Pharmazie. 2013 Dec;68(12):974-6.

Two potent cytochrome P450 2D6 inhibitors found in Rhodiola rosea.[Pubmed: 24400445]

Throughout the world, in particular in Russia, Northern Europe and China, Rhodiola species are used as herb supplements. Previously, we found that the extract of Rhodiola rosea, one of the most widely used Rhodiola species, had an inhibitory effect on the catalytic activity of cytochrome P450 2D6. Here, its inhibitory components were identified.
METHODS AND RESULTS:
A human liver microsomal in vitro system was used with dextromethorphan as substrate. The production rate of destrorphan, a metabolite of dextromethorphan, was used to measure enzyme activity. The concentration of destrorphan in the samples was measured using LC-MS/MS. Inhibitory activity of eight main components from Rhodiola rosea was evaluated.Rhodiosin and rhodionin showed inhibitory activity with IC50 values of 0.761 microM and 0.420 microM, respectively. The other components showed no obvious inhibition (with a residual enzyme activity of more than 90%).

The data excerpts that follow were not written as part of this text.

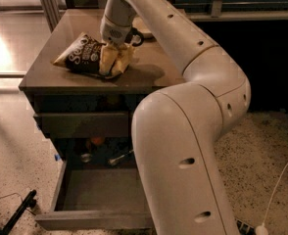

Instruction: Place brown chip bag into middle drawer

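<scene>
Pincer (115, 46) clamps crumpled tan end of crinkly brown chip bag (83, 57); grey middle drawer (100, 194) open

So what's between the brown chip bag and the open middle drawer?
Camera view: a closed drawer front and a dark recess holding small items. The gripper is at the brown chip bag, above the middle drawer.

A white jointed robot arm (183, 146) bends over a dark grey cabinet (60, 80). Its gripper (115, 58) is down at the right end of a crinkly dark brown and tan-yellow chip bag (83, 57), which lies on the cabinet top. Lower down, a wide shallow grey drawer (100, 192) stands pulled out, its flat floor bare.
</scene>
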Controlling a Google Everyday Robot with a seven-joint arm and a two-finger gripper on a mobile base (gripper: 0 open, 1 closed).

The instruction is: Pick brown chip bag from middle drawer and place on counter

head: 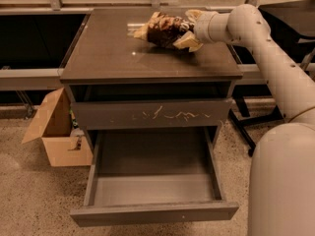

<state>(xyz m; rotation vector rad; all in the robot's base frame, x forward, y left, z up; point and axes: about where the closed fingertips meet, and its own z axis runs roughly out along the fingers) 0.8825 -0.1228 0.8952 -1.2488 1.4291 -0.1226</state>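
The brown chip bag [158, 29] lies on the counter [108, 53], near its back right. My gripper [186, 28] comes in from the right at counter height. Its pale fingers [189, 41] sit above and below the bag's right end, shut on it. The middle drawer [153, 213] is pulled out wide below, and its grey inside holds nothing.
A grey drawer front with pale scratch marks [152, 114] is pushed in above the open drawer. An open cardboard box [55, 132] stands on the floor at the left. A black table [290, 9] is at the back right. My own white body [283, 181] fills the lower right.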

Both Rhodiosin and rhodionin were determined to be non-competitive inhibitors with Ki values of 0.769 microM and 0.535 microM.
CONCLUSIONS:
Two of the main Rhodiola rosea compounds, Rhodiosin and rhodionin, can inhibit cytochrome P450 2D6 non-competitively with high specificity which could have implications for interactions with co-administered drugs.

Chem Pharm Bull (Tokyo). 2001 Apr;49(4):396-401.

Prolyl endopeptidase inhibitors from the underground part of Rhodiola sachalinensis.[Pubmed: 11310664]

The methanolic extract of the underground part of Rhodiola sachalinensis was found to show inhibitory activity on prolyl endopeptidase (PEP, EC. 3.4.21.26), an enzyme that plays a role in the metabolism of proline-containing neuropeptidase which is recognized to be involved in learning and memory.
METHODS AND RESULTS:
From the MeOH extract, five new monoterpenoids named sachalinols A (24), B (25) and C (26) and sachalinosides A (23) and B (27) were isolated, together with twenty-two known compounds, gallic acid (1), trans-p-hydroxycinnamic acid (2), p-tyrosol (3), salidroside (4), 6n-O-galloylsalidroside (5), benzyl beta-D-glucopyranoside (6), 2-phenylethyl beta-D-glucopyranoside (7), trans-cinnamyl beta-D-glucopyranoside (8), rosarin (9), rhodiocyanoside A (10), lotaustralin (11), octyl beta-D-glucopyranoside (12), 1,2,3,6-tetra-O-galloyl-beta-D-glucose (13), 1,2,3,4,6-penta-O-galloyl-beta-D-glucose (14), kaempferol (15), kaempferol 3-O-beta-D-xylofuranosyl(1-->2)-beta-D-glucopyranoside (16), kaempferol 3-O-beta-D-glucopyranosyl(1-->2)-beta-D-glucopyranoside (17), rhodionin (18), Rhodiosin (19), (-)-epigallocatechin (20), 3-O-galloylepigallocatechin-(4-->8)-epigallocatechin 3-O-gallate (21) and rosiridin (22).
CONCLUSIONS:
Among these, nineteen compounds other than 3, 4 and 9 have been isolated for the first time from R. sachalinensis, and six (6, 8, 13, 16, 17, 20) are isolated from Rhodiola plants for the first time. Among them, six compounds (13, 14, 18, 19, 21, 22) showed noncompetitive inhibition against Flavobacterium PEP, with an IC50 of 0.025, 0.17, 22, 41, 0.44 and 84 microM, respectively.